Scientists spotted the hidden cavity thanks to the new generation of satellites, said Rignot. These satellites, which are part of NASA Operation IceBridge, have a radar that penetrates the ice. The researchers also used data from the constellation of Italian and German spacecraft, which are equipped with an instrument for synthetic openings for synthetic openings (SAR), which can measure how much surface area the surface shifts between the images.
These tools found that the field had shifted significantly from 1992 to 2017, scientists found.
"[The size of] the cavity beneath the glacier plays an important role in melting, "says researcher Pitro Milillo, a JPL scientist at the Department of Radar Science and Engineering," as more heat and water are placed under the glacier, melts faster. "
Thwaites Glacier is the size of Florida, and is currently responsible for about 4 percent of the global sea rise. If the entire glacier melts, the resulting water could increase ocean levels by more than 2 feet (65 centimeters), researchers say. In addition, the glacier acts as a backdrop for adjacent glaciers, which means it slows the speed at which they lose ice. If these glaciers melt, sea levels can increase an incredible 8 meters (2.4 meters), says the research team.

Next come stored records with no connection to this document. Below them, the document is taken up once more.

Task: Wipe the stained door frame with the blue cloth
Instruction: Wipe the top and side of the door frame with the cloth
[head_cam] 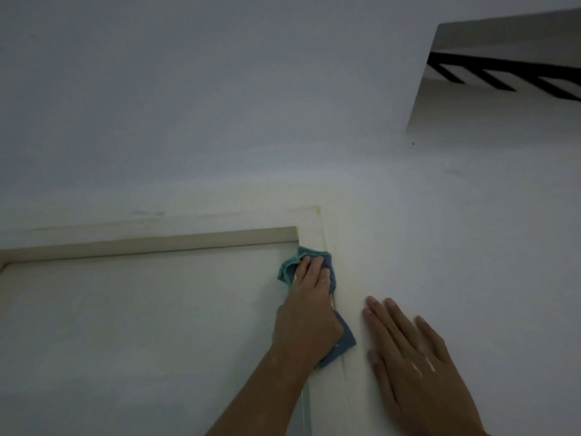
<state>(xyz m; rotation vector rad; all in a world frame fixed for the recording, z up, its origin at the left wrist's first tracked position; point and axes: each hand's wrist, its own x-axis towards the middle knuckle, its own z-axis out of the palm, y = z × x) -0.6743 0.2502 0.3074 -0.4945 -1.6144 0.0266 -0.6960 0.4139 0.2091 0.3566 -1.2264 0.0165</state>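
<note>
1. Near the upper right corner of the door frame [309, 228], my left hand [306, 313] presses the blue cloth [327, 262] flat, fingers close together on top.
2. I see the cloth bunched against the frame's vertical edge, one corner trailing below my wrist.
3. My right hand [412, 357] lies spread on the wall [440, 247] beside it, holding nothing.

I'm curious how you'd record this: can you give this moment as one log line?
step: wiping | left hand: presses blue cloth on door frame near top corner | right hand: flat on wall, empty
</note>
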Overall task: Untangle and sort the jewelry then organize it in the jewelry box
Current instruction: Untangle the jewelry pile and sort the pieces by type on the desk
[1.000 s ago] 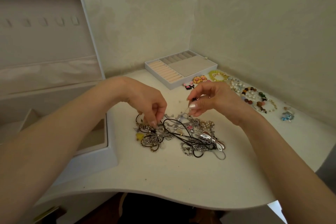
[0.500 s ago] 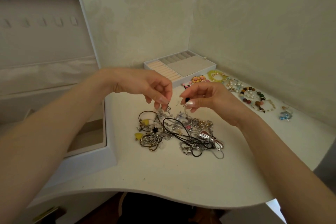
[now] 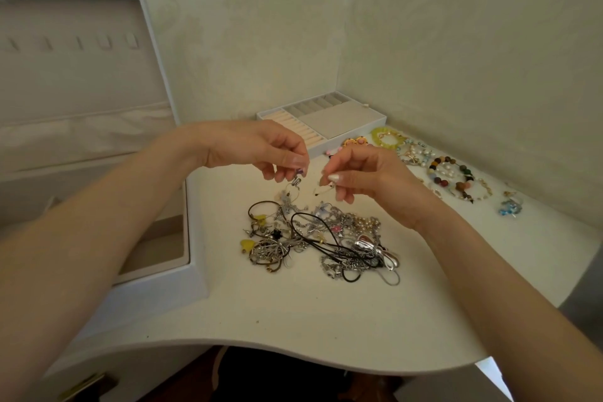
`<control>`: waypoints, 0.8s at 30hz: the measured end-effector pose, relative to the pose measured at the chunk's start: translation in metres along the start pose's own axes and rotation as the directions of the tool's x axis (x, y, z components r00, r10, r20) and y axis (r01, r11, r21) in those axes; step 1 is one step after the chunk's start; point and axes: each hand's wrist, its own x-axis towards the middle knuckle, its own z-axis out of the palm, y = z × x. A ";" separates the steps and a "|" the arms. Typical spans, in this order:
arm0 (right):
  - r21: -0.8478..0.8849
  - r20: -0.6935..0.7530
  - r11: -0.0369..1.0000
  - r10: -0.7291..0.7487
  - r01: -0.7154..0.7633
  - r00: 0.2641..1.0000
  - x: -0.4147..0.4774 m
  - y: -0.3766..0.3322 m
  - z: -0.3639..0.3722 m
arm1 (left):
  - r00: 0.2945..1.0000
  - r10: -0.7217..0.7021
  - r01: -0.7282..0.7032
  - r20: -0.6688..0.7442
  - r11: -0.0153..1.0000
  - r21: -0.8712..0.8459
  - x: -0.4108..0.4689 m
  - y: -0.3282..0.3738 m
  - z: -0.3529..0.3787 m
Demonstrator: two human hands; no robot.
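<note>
A tangled pile of jewelry (image 3: pixel 321 238) lies in the middle of the white table (image 3: pixel 293 313), with silver chains, black cords and yellow charms. My left hand (image 3: pixel 261 148) hovers above the pile's far edge and pinches a small silver earring (image 3: pixel 297 180) with a dark bead. My right hand (image 3: pixel 365 178) is close beside it and pinches a small pale earring (image 3: pixel 323 190) by its hook. The open white jewelry box (image 3: pixel 192 274) stands at the left, its lid upright. Part of the box is hidden by my left forearm.
A removable tray insert (image 3: pixel 326 121) with ring rolls and compartments sits at the back near the wall corner. Sorted bracelets (image 3: pixel 450 173), a yellow-green bracelet (image 3: pixel 388 137) and a blue piece (image 3: pixel 509 207) lie along the right wall. The table's curved front edge is near me.
My left hand has risen from the pile with a silver earring pinched in it. Both hands have moved up and back, and now hold their pieces side by side above the pile.
</note>
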 end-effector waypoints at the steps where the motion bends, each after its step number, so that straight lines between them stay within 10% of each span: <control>1: -0.004 0.022 1.000 0.012 -0.012 1.000 0.000 0.001 0.002 | 1.000 0.008 -0.008 -0.013 1.000 -0.013 0.001 0.001 0.001; 9: -0.220 0.009 0.972 0.089 -0.084 0.996 0.002 0.000 0.035 | 0.996 0.053 -0.056 -0.073 0.998 -0.034 0.002 0.001 0.003; 24: -0.113 -0.041 0.985 0.125 -0.129 0.991 0.002 -0.002 0.020 | 1.000 0.018 -0.018 0.006 1.000 -0.014 -0.001 0.001 0.001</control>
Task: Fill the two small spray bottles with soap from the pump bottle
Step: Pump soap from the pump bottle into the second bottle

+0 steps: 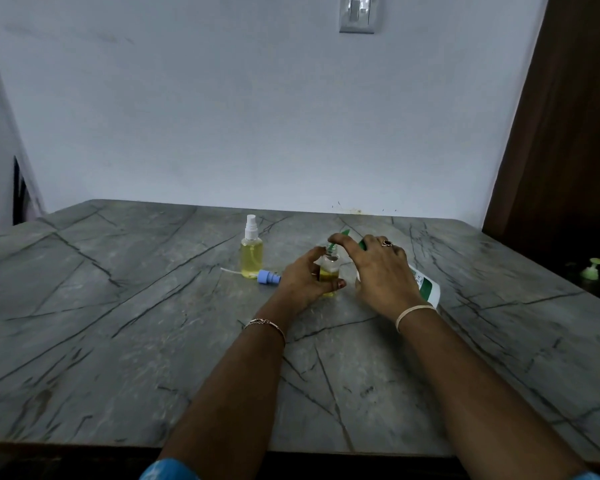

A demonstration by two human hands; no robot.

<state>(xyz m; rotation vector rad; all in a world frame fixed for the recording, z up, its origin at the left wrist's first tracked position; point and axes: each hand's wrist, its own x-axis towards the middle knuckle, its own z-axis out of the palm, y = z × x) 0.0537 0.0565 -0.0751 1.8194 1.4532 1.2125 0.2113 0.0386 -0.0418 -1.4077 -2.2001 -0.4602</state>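
Observation:
My left hand (303, 277) grips a small uncapped spray bottle (329, 274) that stands on the table and holds yellow liquid. My right hand (381, 268) holds the white and green pump bottle (426, 285) tilted, its green nozzle (336, 242) right over the small bottle's mouth. A second small spray bottle (252, 251) with a white sprayer top stands to the left, nearly full of yellow liquid. A blue spray cap (268, 277) with a white dip tube lies on the table between the two small bottles.
The grey veined stone table (153, 323) meets a pale wall at the back. A small green cap-like piece (592, 269) sits beyond the table's right edge. A dark wooden door stands at the right.

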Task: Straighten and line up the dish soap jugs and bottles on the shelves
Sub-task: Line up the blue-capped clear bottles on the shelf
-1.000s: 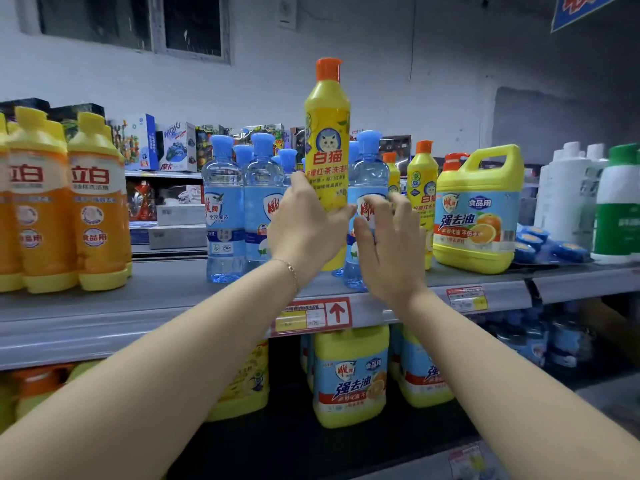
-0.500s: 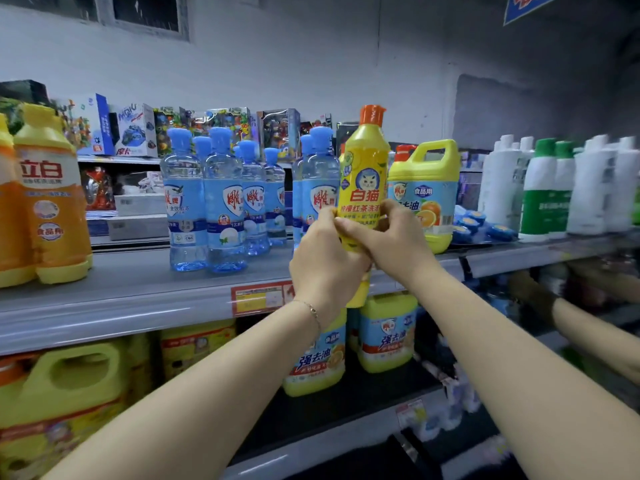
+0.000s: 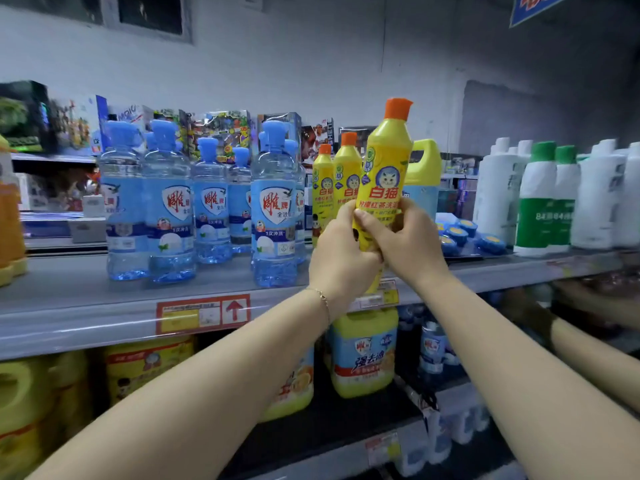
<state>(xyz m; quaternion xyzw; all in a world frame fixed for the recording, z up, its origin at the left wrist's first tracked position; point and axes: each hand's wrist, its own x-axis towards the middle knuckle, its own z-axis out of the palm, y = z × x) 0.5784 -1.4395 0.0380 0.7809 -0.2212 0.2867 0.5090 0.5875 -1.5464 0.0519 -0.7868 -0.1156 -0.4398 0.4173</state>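
Note:
I hold a tall yellow dish soap bottle (image 3: pixel 382 171) with an orange cap and a cat label, lifted in front of the upper shelf (image 3: pixel 104 306). My left hand (image 3: pixel 341 251) grips its lower body from the left; my right hand (image 3: pixel 403 242) grips it from the right. Two matching yellow bottles (image 3: pixel 337 181) stand on the shelf just behind, left of it. Several clear blue dish soap bottles (image 3: pixel 275 209) stand in loose rows further left. A yellow jug (image 3: pixel 422 174) sits behind the held bottle.
White and green bottles (image 3: pixel 550 195) fill the shelf's right end, with blue round packs (image 3: pixel 460 235) in front. Orange bottles (image 3: pixel 10 220) stand at far left. Yellow jugs (image 3: pixel 363 355) line the lower shelf. Another person's arm (image 3: pixel 595 362) reaches in at right.
The yellow bottle has stayed in both hands and shifted right, toward the two matching bottles. The camera has turned slightly right.

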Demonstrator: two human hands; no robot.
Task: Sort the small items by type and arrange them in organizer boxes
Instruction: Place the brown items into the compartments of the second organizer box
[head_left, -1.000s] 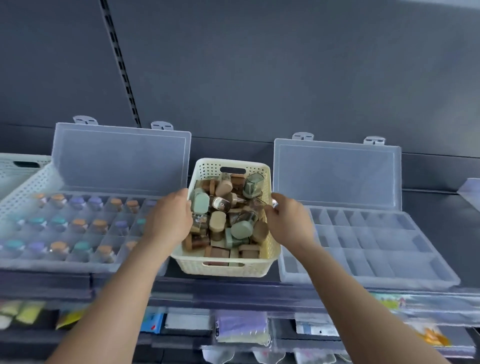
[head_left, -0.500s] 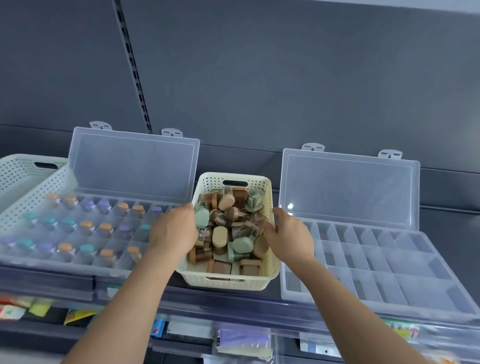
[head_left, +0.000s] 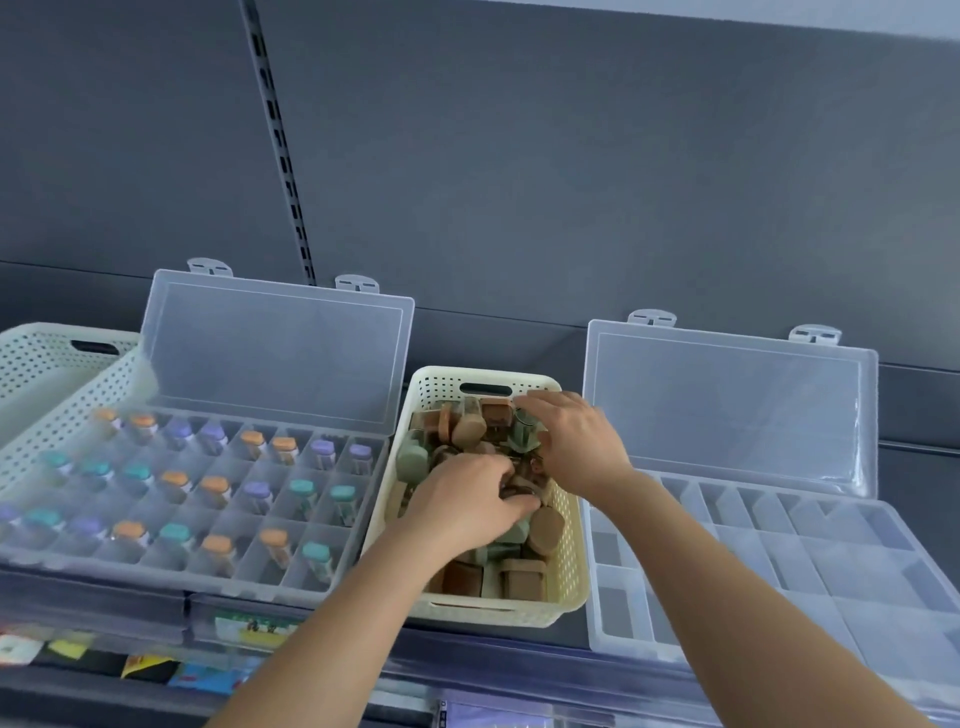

Although the Thwaites Glacier is one of the hardest places on Earth to achieve, more of its secrets will soon be discovered. This summer, the National Science Foundation of the United States and the British Council for Scientific Research on Natural Resources open the international Thwaites Glacier Collaboration, a five-year field project that aims to reach the bottom of the glacier processes and functions.
Thwaites Glacier, curiously, does not melt in a unified way.
"We are discovering different withdrawal mechanisms," Milillo said. For example, the front part of a 100 km (160 km) glacier has different withdrawal rates in its ground line (where sea ice meets the ocean's foundation), depending on where you look. [In Images: IceBridge Investigates Antarctica]
Satellites found that a huge cavity lies underneath the western part of the glacier, the one beyond the Western Antarctic Peninsula, researchers say. Basically, this means that the glacier at this site is exposed to the tide and flow of the tide, causing the ice on the ground line to retreat and progress through a region about 2 to 3 miles long (3-5 km).
However, there is more seizure of progress than the end. The glacier is retiring at a stable rate of about 0.4 to 0.8 km per year since 1992, researchers say. This has made the melting point of this part of the glacier disturbingly high, researchers say.
Meanwhile, "on the east side of the glacier, grounding takes place through small channels, perhaps one kilometer [0.6 miles] wide, like fingers beneath the glacier to melt from below, "Milillo said. Here, the land-trapping rate doubled from about 0.6 km per year from 1992 to 2011 to 1.2 miles (1.2 km ) year from 2011 to 2017, he said.
Despite this high rate of withdrawal, melting rates are still larger on the west side, where the gap lies.
These findings show the complexity of the ice-ocean interactions. We hope that upcoming international cooperation will help researchers to merge the different systems of work under and around the glacier, researchers say.
"Understanding the details of how the ocean melts away this glacier is essential for the project[ing] its impact on sea levels will increase in the coming decades, "said Rigot.
The study was published yesterday (January 30th) in the journal Science Advances.